Why is honesty important in addiction recovery?
Recovery from addiction starts with detox, a medically supervised process for getting the body rid of toxins. After that, recovery is a life-long process of growth, both emotional and spiritual.
An alcoholic is typically self-centred, manipulative, impatient, and grandiose (a camouflage for their low self-esteem). Addiction recovery is a gradual process of changing this personality into an honest, empathetic, loving and caring human being.
The individual has to develop a manner of rigorous honesty. They may discover that a part of them wants to be honest just enough to claim they have been there. Ongoing recovery, however, demands that the addict does more than simply visit truth and honesty as though they were part of a scenic tour.
The Twelve Steps program states that they have to grow in honesty or risk the risk of relapse. As some recovering people say, “Either grow or go.”
Honesty is the beginning of recovery. The addict is finally able to seek help. It was honesty with themselves and others that broke through their denial and allowed them to admit they were powerless over alcohol, other drugs, food, or sex and that their lives had become unmanageable.

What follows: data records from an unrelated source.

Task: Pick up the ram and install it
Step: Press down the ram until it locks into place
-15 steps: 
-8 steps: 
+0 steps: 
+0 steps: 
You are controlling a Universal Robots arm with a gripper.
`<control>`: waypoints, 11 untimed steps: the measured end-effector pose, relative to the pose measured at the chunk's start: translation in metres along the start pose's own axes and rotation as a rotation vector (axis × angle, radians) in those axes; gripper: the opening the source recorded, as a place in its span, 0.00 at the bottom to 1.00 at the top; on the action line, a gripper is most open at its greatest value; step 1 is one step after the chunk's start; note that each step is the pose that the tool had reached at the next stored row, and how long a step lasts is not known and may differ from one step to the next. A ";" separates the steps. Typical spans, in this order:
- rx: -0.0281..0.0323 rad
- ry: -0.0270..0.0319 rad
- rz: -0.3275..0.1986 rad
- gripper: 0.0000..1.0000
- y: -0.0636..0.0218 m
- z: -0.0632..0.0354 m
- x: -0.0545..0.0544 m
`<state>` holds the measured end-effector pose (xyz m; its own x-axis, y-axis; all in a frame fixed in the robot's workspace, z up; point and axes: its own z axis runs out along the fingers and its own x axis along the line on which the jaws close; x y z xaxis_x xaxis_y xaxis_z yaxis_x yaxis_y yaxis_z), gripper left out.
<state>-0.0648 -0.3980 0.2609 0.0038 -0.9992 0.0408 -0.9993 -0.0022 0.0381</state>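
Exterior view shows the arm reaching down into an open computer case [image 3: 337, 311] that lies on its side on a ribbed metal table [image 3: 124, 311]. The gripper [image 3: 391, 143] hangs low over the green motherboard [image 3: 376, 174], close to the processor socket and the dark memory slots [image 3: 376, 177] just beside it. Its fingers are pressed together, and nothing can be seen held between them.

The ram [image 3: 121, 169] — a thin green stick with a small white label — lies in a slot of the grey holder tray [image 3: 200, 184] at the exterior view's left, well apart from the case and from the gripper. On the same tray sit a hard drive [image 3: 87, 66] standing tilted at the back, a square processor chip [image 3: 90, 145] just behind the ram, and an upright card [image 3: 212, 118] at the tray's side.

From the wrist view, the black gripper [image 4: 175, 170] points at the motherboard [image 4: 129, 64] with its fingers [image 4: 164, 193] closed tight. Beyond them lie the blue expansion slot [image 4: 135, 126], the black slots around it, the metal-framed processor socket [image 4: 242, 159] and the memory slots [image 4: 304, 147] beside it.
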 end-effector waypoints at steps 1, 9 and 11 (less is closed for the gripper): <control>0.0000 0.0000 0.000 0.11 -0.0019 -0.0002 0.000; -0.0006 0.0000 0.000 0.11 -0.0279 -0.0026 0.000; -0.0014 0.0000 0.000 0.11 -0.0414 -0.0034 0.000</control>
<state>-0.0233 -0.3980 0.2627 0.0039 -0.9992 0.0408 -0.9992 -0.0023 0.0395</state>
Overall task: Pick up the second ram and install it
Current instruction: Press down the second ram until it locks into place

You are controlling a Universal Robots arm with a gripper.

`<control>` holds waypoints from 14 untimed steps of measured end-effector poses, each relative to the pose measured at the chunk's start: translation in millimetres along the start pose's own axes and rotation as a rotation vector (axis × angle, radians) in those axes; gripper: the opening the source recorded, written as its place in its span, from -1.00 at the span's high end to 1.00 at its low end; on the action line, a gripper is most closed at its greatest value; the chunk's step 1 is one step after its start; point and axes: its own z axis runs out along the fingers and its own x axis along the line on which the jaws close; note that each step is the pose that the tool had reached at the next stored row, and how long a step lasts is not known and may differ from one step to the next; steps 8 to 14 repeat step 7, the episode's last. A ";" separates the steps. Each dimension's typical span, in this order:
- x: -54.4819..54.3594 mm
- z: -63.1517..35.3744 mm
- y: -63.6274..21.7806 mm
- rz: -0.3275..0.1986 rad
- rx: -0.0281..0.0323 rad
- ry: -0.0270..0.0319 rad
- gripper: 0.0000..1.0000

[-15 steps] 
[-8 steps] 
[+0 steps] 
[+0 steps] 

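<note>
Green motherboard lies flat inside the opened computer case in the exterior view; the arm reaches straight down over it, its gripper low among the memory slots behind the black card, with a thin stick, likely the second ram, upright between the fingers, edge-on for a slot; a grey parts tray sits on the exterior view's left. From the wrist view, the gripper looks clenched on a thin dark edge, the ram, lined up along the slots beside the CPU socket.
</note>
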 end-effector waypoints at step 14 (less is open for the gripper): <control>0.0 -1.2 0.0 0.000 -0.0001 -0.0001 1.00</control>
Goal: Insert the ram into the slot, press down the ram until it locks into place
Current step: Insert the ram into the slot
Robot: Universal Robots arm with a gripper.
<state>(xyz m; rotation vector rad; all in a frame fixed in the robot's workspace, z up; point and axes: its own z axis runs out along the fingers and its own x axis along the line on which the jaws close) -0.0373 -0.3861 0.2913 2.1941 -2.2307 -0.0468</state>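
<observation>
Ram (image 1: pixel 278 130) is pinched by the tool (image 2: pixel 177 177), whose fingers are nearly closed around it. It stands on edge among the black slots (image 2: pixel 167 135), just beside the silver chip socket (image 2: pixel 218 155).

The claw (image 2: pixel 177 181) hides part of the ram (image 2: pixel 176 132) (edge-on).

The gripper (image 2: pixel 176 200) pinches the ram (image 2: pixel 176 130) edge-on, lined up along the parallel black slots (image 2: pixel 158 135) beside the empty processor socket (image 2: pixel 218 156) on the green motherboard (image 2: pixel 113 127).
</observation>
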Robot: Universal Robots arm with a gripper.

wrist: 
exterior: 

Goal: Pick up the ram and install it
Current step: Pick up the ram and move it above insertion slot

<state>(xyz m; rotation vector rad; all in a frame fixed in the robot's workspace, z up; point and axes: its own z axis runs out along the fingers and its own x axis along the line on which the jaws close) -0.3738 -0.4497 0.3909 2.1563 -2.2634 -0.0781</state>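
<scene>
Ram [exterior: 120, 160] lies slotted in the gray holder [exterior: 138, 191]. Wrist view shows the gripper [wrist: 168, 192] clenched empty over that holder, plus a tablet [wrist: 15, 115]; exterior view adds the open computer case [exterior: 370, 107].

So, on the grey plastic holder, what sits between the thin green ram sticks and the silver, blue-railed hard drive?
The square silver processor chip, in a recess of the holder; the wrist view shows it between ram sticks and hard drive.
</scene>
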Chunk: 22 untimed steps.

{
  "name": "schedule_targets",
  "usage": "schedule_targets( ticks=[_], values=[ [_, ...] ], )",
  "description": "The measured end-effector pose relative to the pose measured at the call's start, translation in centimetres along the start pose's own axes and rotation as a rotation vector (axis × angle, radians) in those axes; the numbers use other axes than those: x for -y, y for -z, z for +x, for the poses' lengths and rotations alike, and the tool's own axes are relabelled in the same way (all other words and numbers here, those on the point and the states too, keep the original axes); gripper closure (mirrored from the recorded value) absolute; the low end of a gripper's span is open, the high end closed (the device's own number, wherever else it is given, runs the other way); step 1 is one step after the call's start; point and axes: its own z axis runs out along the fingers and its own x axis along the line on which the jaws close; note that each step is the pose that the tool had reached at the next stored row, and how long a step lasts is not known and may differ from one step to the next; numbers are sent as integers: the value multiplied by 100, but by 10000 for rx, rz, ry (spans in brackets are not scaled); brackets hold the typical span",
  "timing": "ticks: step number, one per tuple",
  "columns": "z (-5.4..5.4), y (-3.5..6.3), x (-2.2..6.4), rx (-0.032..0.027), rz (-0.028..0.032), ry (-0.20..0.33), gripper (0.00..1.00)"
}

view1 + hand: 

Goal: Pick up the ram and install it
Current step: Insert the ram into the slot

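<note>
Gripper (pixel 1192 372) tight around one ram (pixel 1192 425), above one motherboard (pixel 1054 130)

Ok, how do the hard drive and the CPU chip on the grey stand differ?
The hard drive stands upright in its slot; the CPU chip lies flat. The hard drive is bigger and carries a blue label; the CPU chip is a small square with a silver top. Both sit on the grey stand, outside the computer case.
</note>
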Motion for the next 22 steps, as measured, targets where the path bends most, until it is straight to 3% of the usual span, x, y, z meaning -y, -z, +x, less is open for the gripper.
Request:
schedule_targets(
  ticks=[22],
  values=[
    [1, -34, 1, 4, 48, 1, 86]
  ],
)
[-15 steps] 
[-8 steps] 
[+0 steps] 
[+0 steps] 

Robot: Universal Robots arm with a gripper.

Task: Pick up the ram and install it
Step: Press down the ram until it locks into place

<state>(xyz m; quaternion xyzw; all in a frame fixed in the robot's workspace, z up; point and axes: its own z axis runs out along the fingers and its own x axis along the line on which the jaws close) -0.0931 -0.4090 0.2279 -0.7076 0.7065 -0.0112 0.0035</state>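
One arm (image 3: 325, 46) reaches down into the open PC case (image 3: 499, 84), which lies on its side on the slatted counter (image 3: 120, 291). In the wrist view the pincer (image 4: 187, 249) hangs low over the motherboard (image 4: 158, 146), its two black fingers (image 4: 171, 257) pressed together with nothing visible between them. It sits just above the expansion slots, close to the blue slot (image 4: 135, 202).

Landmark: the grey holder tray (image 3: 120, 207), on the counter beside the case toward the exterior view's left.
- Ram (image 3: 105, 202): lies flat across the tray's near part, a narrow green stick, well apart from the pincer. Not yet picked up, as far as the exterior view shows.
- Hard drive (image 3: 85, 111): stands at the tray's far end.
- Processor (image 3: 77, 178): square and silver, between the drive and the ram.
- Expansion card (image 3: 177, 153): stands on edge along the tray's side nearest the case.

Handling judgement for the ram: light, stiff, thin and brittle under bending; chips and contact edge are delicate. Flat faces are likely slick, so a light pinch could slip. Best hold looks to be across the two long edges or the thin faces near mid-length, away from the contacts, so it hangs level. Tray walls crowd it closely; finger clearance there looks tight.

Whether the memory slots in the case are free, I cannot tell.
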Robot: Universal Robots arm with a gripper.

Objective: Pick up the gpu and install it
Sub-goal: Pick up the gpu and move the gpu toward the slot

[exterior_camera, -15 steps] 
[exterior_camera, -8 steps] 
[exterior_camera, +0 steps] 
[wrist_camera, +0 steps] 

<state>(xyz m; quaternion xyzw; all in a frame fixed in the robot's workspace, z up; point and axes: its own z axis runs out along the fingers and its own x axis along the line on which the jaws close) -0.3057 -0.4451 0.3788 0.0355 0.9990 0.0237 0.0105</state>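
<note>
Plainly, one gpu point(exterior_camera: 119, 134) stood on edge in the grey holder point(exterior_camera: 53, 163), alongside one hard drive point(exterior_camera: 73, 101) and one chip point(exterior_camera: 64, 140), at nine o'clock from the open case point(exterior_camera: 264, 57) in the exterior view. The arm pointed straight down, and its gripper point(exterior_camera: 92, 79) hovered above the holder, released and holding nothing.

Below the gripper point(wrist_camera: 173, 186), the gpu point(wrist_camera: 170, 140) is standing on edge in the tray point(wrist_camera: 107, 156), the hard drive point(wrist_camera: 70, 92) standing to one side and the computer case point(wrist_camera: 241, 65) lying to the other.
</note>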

A phrase in the Big Book of Alcoholics Anonymous says those who do not recover cannot or will not completely give themselves to this simple program, usually people who are constitutionally incapable of being honest with themselves. Honesty is indeed an ongoing process, and the alcoholics’ tendencies to be dishonest, even in little things, can be a source of discouragement.
However, suppose they remember that honesty was the key to the beginning of our recovery. In that case, we understand how important honesty is for their growth in all that recovery and life have to offer. The Twelve Step programs are designed to help the addict grasp and develop this manner of living.
Blocks to honesty
Why do alcoholics find it difficult to be honest even when they want to be? Perhaps one reason is that dishonesty had become a way of life for them when they were trapped in their addiction. Dishonesty permeated their behaviour as well as their minds and emotions.
Frequently they lived in a world of illusions that could scarcely discern the world of reality. They found themselves telling lies even when the truth was more convenient.
Alcoholics and addicts developed a lifestyle around their addictions and compulsions that demanded they be dishonest. They would lie about their whereabouts, about the money they were spending on drugs or food or gambling, and how vital drinking was to them.
They became emotionally dishonest to the point that they did not know their natural feelings because their emotions were under the sway of their addictions and compulsions.
Dishonesty had become such a way of life that it will take time and effort to change. They are sometimes tempted in recovery to think that they have gotten “totally honest.” The Twelve Step program suggests that absolute honesty is impossible. Rather, they can grow in honesty. To do this, they need to make an effort themselves, but they need to be with people who are becoming honest, too.
As they experience their honesty, whether with themselves with their sponsor, therapist, ‘Higher Power’ or related to others, they discover their capacity for honest grows and develops.
Another significant block to honest is fear. There is a risk involved in honesty, and frequently they fear the consequences and pain that it may cause. It is helpful if they can be honest about their self-centred fear and share that with others. They may help them see that the consequences of their dishonesty in a given situation are more painful and dangerous for them than being honest.
What is honesty, and how does it flourish?
One way of defining honesty is to say it is simply the lack of intent to deceive. When a person does not intend to deceive themselves and others, they are making solid progress in developing that manner of living that requires rigorous honesty. They will find the consequences of being honest are better than continuing dishonesty.
Developing honesty may at times be complicated and hard work. It may require time and trust in others to discover what honesty is for them in a given situation or at a particular time in their lives. But as they grow in honesty, they will appreciate its benefits.
Addicts need to be careful about being brutally honest. When they, or someone around them, is being brutally honest, chances are they are more brutal than honest. Honesty flourishes in an atmosphere of care. For people in recovery, honesty is nourished by their care for one another as fellow sufferers from the same disease of compulsion and obsession.
Another quality surrounding honest is patience. Many recovering persons have been dishonest for a long time, and it will take a while for them to develop an honest way of living. They tend at times to fall back into old patterns of thinking and behaving.
Their honesty and the honesty of others in a Twelve Step or a structured professional recovery program can help recognise and avoid these patterns. When they attempt to develop honesty and other qualities, they need to be aware of the principle of progress, not perfection.
Honesty is the work of a lifetime. They need to acknowledge the progress made, but at the same time, they recognise the distance from their goal. Having patience with themselves and with others can help them develop an honest quality of life.
Perhaps a story will illustrate how honesty flourishes. Michelangelo was a great sculptor. Every day a small boy would come by his studio and watch. One day after the boy had been watching Michelangelo work for months on a particular piece of marble, the child asked, “What is it that you are doing?”.
Michelangelo looked at him and said, “There is an angel in this stone, and I am trying to let him out.” His work demanded care and patience, and so does honesty. As addicts strive to become more honest, they discover that they need care and patience, too. They may not be trying to free angels from stone, but they are trying to discover and free themselves.